Don't make ``License-Expression`` mutually exclusive
''''''''''''''''''''''''''''''''''''''''''''''''''''
For backwards compatibility, the ``License`` field and/or the license
classifiers could still be allowed together with the new
``License-Expression`` field, presumably with a warning. However, this
could easily lead to inconsistent
license metadata in no less than *three* different fields, which is
contrary to the goal of PEP 639 of making the licensing story
unambiguous. Therefore, with the community
consensus this idea was rejected.
Don't deprecate existing ``License`` field and classifiers
''''''''''''''''''''''''''''''''''''''''''''''''''''''''''
Several community members were concerned that deprecating the
existing ``License`` field and classifiers would result in
much churn for package authors and raise the barrier to
entry for new ones, particularly developers seeking to
package their personal projects without caring
too much about the legal technicalities.
Indeed, every deprecation should be carefully considered relative to the
long-term
net benefit.

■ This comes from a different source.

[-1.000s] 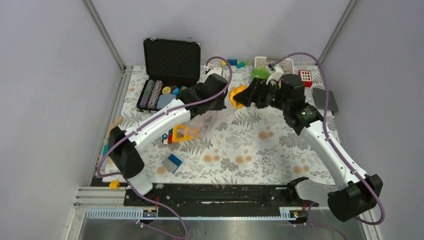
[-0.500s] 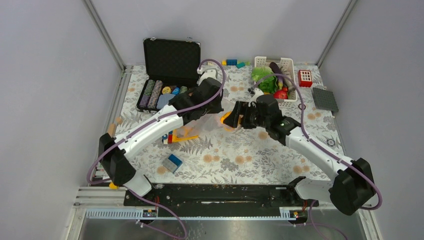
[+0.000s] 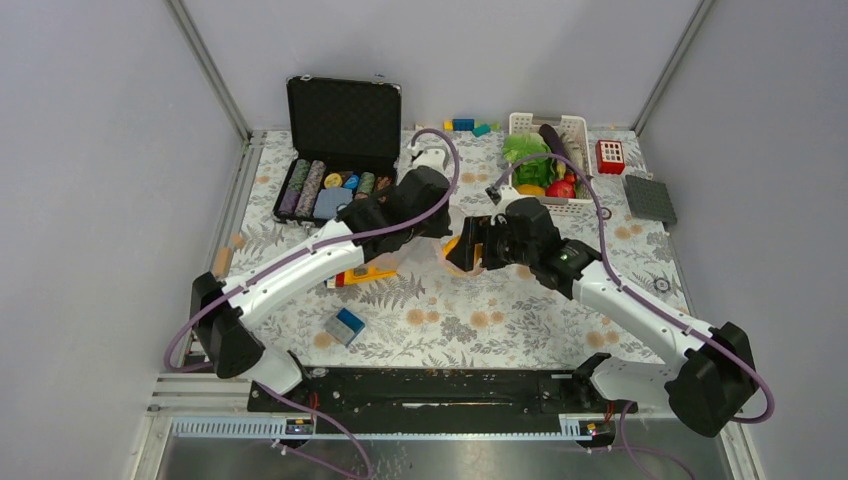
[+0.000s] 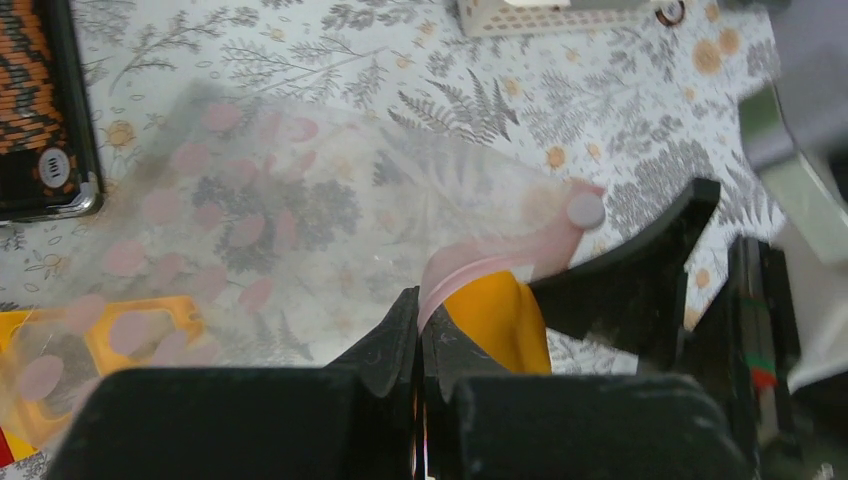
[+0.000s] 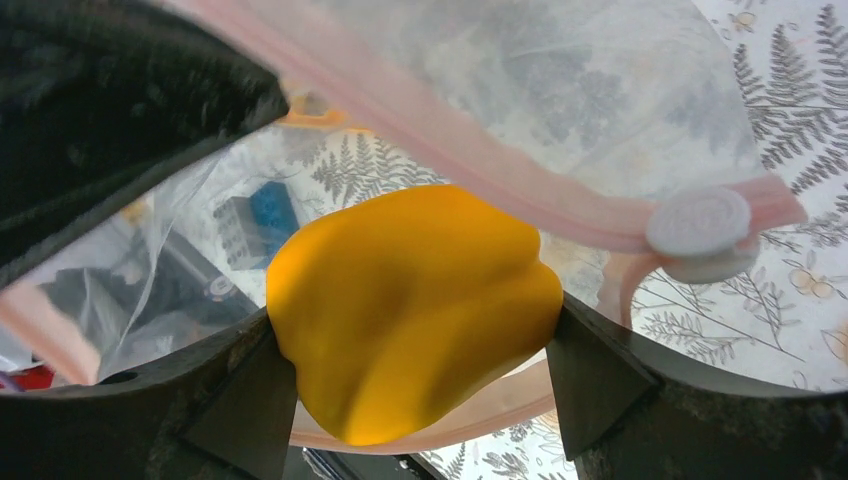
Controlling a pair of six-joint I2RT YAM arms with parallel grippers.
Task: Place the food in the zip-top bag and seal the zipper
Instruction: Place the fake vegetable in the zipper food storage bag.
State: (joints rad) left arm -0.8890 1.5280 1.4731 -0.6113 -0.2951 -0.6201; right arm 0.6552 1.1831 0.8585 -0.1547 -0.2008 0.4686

At the minimum, this change shouldn't make it more
difficult for a Python developer to share their work under
a license of their choice, and ideally improve the situation.
Following many rounds of discussion,
the general consensus was in favor of deprecating the legacy
means of specifying a license and in favor of "one obvious way to do it".

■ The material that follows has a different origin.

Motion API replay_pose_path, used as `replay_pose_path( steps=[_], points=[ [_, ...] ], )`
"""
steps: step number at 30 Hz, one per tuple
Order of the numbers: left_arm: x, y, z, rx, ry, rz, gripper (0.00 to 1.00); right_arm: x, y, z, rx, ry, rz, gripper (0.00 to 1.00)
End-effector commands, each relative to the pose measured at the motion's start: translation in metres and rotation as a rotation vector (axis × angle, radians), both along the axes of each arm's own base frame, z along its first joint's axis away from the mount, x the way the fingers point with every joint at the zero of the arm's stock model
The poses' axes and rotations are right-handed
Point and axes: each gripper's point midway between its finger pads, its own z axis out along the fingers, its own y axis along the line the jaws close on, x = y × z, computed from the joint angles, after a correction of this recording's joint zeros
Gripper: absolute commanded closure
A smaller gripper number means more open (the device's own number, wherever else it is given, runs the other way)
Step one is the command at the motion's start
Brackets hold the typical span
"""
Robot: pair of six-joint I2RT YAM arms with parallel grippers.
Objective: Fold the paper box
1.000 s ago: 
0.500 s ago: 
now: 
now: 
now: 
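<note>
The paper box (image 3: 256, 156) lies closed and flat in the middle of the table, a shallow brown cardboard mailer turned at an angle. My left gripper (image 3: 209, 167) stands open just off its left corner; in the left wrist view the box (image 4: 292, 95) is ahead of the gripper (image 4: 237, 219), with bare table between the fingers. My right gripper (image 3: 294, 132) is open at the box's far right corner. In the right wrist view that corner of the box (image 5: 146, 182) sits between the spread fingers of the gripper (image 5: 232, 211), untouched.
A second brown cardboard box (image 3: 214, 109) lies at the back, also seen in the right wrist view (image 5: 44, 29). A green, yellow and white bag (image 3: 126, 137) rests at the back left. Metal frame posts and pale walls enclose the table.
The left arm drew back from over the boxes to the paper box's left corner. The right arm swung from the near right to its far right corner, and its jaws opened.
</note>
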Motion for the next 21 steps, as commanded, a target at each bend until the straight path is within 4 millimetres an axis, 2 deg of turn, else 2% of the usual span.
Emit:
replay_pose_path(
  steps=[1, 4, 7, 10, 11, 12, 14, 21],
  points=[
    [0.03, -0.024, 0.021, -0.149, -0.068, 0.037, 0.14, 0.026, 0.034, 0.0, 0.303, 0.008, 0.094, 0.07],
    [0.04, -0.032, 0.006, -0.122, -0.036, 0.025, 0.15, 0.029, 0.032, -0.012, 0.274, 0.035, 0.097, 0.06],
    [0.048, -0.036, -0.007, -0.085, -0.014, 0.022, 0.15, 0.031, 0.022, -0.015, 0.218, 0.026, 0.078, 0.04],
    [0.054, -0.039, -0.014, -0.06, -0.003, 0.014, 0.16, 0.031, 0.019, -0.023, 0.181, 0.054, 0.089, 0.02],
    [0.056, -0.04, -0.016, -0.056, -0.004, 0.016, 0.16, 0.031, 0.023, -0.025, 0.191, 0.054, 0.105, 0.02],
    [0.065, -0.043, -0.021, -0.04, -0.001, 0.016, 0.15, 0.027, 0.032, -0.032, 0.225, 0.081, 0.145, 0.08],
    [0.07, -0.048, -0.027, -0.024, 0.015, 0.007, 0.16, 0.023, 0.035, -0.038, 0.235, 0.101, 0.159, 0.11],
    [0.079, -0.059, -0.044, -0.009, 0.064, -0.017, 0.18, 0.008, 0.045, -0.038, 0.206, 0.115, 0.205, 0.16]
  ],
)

Not doing so would leave three different un-deprecated ways of
specifying a license for a package, two of them ambiguous,
inconsistently documented and out of date.
This is more complex for tools to support
indefinitely, resulting in a non-trivial maintenance cost.

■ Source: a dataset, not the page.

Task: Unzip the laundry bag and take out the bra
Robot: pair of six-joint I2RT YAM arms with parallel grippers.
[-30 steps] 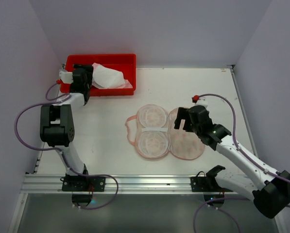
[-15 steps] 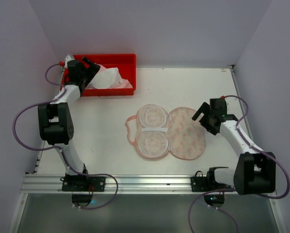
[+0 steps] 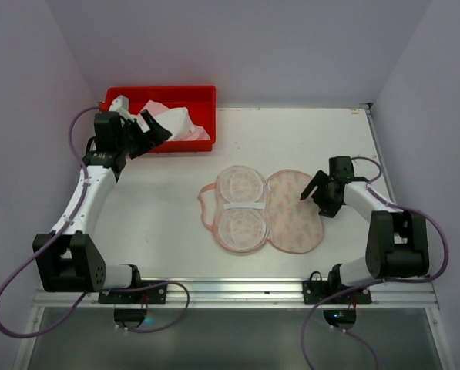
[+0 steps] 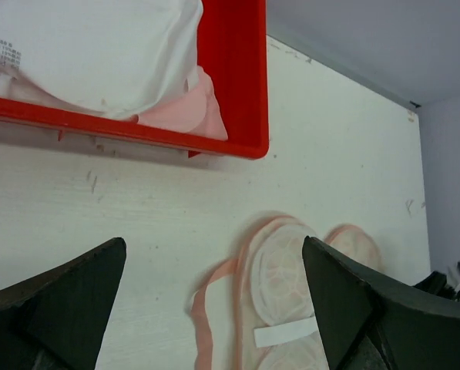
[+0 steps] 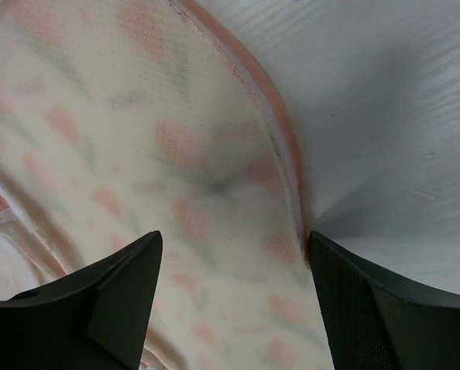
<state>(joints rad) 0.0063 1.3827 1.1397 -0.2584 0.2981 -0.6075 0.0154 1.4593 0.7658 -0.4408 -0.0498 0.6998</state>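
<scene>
The bra (image 3: 291,216) lies flat on the table's middle, printed half to the right, padded cups (image 3: 241,206) to the left, with a pink strap looping off its left. The laundry bag (image 3: 172,122), pale pink and white, lies crumpled in the red tray (image 3: 191,90). My left gripper (image 3: 149,132) is open and empty just in front of the tray's left part. Its view shows the bag (image 4: 99,54), the tray (image 4: 249,77) and the bra (image 4: 287,266). My right gripper (image 3: 316,198) is open at the bra's right edge, its jaws (image 5: 234,235) low over the printed fabric (image 5: 137,139).
The red tray stands at the back left against the wall. White walls close in the table at the back and both sides. A metal rail (image 3: 230,291) runs along the near edge by the arm bases.
My left gripper has drawn back out of the tray, leaving the bag in it. My right gripper has pulled right, off the bra's middle to its right edge.
</scene>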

Finally, for unmaintained packages, those using tools supporting older
metadata versions, or those who choose not to provide license metadata,
no changes are required regardless of the deprecation.
Don't mandate validating new fields on PyPI
'''''''''''''''''''''''''''''''''''''''''''
Previously, PEP 639 did not provide specific guidance
for PyPI (or other package indices) as to whether and how they
should validate the ``License-Expression`` or ``License-File`` fields,
nor how they should handle using them in combination with the deprecated
``License`` field or license classifiers. This simplifies the specification
and defers implementation on PyPI to a later PEP to minimize
disruption to package authors.
This was in place for an earlier draft of PEP 639 which didn't separate
``License-Expression`` from the ``License`` field. The validation would have
been difficult and backwards-incompatible, breaking existing packages.
With the current proposal, there was a clear consensus that
the new field should be validated from the start, guaranteeing that all
distributions uploaded to PyPI that declare Core Metadata version 2.4
or higher and have the ``License-Expression`` field will have a valid
expression, such that PyPI and consumers of its packages and metadata
can rely upon to follow the specification here.
The same can be extended to the new ``License-File`` field as well,
to ensure that it is valid and the legally required license files are
present. To be clear, this would not require that any uploaded distribution
have such metadata, only that if they choose to declare it per the
specification in PEP 639, it is assured to be valid.
Source metadata ``license`` key
-------------------------------
Alternative possibilities related to the ``license`` key in the
``pyproject.toml`` project source metadata.
Add new subkeys to table
''''''''''''''''''''''''
There were proposals to add various subkeys to the table.
Combining different types of metadata which require different handling,
adding new guidance regarding the subkeys mutual exclusivity and
the possibility to define some of them as dynamic would make the
transition harder and create more confusion rather than clarity for the users.
This approach has been rejected in favour of more flat ``pyproject.toml``
design, clear mapping between ``pyproject.toml`` keys and Core Metadata fields,
and increased readability of the separate keys.
Rejected proposals:
- add ``expression`` and ``files`` subkeys to table
- add an ``expression`` subkey instead of a string value
- add a ``type`` key to treat ``text`` as expression
Define a new top-level ``license-expression`` key
'''''''''''''''''''''''''''''''''''''''''''''''''
An earlier version of PEP 639 defined a new, top-level ``license-expression``
under the ``[project]`` table,
rather than using the string value of the ``license`` key.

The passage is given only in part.